Another view of the location:










Here's the bridge rectifier with dual 2200 mfd capacitors as well as a 4 amp quick blow fuse (each LED array is rated at 1.5 amps I believe):









Second view of the circuit:









Hope to get it all wired together and tested out before the next storm hits on Sunday.


----------



## putty (Mar 13, 2015)

seems like a good place to mount the lights, any update how it turned out?


----------



## superedge88 (Nov 26, 2013)

It's a good mounting location... If you never hit the top of the bucket on snowbanks, snowdrifts.


----------



## Husqvarna_10530SBE (Oct 9, 2015)

I was thinking of replacing the light on my 10530SBE with an LED. I noticed that some of the newer Husqvarna snow throwers come from the factory with an LED light and they use the same console panel with the same bezel for the light.
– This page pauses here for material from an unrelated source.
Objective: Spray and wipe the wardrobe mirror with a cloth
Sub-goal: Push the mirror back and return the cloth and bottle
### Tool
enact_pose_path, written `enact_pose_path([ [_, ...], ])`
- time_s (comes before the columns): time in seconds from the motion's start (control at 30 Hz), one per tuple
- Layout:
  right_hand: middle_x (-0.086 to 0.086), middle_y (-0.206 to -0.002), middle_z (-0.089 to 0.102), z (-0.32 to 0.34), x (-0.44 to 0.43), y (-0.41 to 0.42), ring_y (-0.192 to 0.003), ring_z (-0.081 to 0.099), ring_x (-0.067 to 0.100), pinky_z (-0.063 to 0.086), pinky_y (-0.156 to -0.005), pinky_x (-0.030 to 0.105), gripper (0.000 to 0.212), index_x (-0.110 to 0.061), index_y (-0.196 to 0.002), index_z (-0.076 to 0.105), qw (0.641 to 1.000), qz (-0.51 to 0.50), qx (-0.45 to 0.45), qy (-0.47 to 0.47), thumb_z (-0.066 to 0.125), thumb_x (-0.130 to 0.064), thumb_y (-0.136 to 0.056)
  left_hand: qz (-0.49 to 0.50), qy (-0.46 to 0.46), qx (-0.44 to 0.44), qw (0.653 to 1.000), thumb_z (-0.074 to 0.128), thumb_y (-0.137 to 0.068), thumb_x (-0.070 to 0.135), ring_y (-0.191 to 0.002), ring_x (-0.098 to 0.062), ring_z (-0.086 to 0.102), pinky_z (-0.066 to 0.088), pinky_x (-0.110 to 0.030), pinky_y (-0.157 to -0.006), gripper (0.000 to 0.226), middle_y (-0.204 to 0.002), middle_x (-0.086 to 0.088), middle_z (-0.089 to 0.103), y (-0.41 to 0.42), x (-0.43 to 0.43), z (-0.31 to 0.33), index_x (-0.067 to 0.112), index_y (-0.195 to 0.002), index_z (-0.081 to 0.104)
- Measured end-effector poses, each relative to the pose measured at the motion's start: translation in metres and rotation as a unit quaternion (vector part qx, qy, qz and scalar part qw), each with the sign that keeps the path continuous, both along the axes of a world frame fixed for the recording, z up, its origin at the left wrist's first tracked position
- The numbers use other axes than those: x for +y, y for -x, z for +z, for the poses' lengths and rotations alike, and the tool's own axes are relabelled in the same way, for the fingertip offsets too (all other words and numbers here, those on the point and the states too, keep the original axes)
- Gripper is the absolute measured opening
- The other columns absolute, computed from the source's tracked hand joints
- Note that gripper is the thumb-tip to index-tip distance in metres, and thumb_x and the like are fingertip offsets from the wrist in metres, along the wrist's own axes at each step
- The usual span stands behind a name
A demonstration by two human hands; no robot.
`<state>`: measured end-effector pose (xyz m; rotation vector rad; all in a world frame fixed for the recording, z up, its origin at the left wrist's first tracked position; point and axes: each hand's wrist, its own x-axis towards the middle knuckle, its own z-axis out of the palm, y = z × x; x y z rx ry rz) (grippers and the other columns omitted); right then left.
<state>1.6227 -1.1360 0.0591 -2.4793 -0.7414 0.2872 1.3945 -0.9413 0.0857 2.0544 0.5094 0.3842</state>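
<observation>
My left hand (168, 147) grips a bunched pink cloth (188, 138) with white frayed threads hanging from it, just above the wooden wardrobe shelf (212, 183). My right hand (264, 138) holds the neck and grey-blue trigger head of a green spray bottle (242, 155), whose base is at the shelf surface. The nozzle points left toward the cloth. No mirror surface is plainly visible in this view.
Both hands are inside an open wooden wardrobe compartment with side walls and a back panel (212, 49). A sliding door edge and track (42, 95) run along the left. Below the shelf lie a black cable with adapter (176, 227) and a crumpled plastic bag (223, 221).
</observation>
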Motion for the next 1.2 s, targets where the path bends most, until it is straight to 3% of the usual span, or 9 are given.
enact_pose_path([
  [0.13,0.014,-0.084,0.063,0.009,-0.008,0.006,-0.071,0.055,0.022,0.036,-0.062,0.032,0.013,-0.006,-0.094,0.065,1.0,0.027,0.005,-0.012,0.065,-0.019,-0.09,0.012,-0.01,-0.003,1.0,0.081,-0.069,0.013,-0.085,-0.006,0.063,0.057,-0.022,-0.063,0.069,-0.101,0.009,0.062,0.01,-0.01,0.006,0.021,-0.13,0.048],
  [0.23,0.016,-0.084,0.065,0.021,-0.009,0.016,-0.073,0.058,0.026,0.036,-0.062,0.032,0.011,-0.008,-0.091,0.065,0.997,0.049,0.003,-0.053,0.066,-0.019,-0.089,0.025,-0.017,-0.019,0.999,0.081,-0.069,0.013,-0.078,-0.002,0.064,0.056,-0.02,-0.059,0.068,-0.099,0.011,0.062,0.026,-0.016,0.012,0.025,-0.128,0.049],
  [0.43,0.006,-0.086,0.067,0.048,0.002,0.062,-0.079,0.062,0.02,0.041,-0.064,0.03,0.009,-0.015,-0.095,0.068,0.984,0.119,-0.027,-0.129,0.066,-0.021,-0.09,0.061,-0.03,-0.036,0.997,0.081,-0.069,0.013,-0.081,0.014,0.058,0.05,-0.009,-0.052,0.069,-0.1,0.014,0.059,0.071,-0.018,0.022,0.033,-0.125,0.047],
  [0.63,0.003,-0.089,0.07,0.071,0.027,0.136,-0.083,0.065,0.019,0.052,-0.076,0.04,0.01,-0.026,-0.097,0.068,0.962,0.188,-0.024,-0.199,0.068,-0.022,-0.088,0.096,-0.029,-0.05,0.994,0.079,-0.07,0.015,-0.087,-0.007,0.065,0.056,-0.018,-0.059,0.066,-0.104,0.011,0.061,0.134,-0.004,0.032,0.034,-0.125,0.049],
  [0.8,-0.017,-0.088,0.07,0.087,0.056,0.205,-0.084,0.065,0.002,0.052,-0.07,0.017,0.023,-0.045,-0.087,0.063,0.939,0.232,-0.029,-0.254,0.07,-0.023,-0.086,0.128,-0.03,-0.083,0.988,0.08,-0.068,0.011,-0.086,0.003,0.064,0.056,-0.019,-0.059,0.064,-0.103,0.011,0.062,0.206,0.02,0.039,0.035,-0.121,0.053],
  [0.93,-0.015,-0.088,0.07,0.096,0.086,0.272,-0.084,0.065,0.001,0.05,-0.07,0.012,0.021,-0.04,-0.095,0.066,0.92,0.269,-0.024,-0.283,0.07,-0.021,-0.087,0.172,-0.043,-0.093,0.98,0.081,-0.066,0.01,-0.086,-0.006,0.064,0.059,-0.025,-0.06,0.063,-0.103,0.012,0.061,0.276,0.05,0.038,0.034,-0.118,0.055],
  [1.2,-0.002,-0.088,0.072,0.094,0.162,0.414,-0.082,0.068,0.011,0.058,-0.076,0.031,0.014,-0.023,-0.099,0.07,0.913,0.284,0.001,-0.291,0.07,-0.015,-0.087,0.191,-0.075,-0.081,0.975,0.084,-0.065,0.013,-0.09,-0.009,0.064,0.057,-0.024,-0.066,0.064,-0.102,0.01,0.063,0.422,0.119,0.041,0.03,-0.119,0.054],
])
I'm thinking that I could just order the LED light (# 58168202) and wire harness (# 532445029) for the newer throwers. I'm assuming all the electronics necessary for the LED to operate properly will be built-in. It would cost about $35-40 for both parts.


----------



## Husqvarna_10530SBE (Oct 9, 2015)

Stihl066, I've been looking for pictures of the auger control and traction drive control levers of the 10530SBE. I completely stripped down my 10530SBE and repainted all metal parts and replaced broken or worn parts (gearbox assembly, chute rotator assembly). I took many pictures before taking it apart, but I didn't get clear pictures of how those levers are assembled (mounted to control panel). Plus, I can't figure out how the torsion spring under the left lever (drive wheels) installs. The manual diagrams don't make any sense. Luckily I took better pictures for the rest of the thrower.


If it would be possible for you to take some close up pictures showing the levers mounting and how that torsion spring is oriented, would be greatly appreciated.


Thanks


----------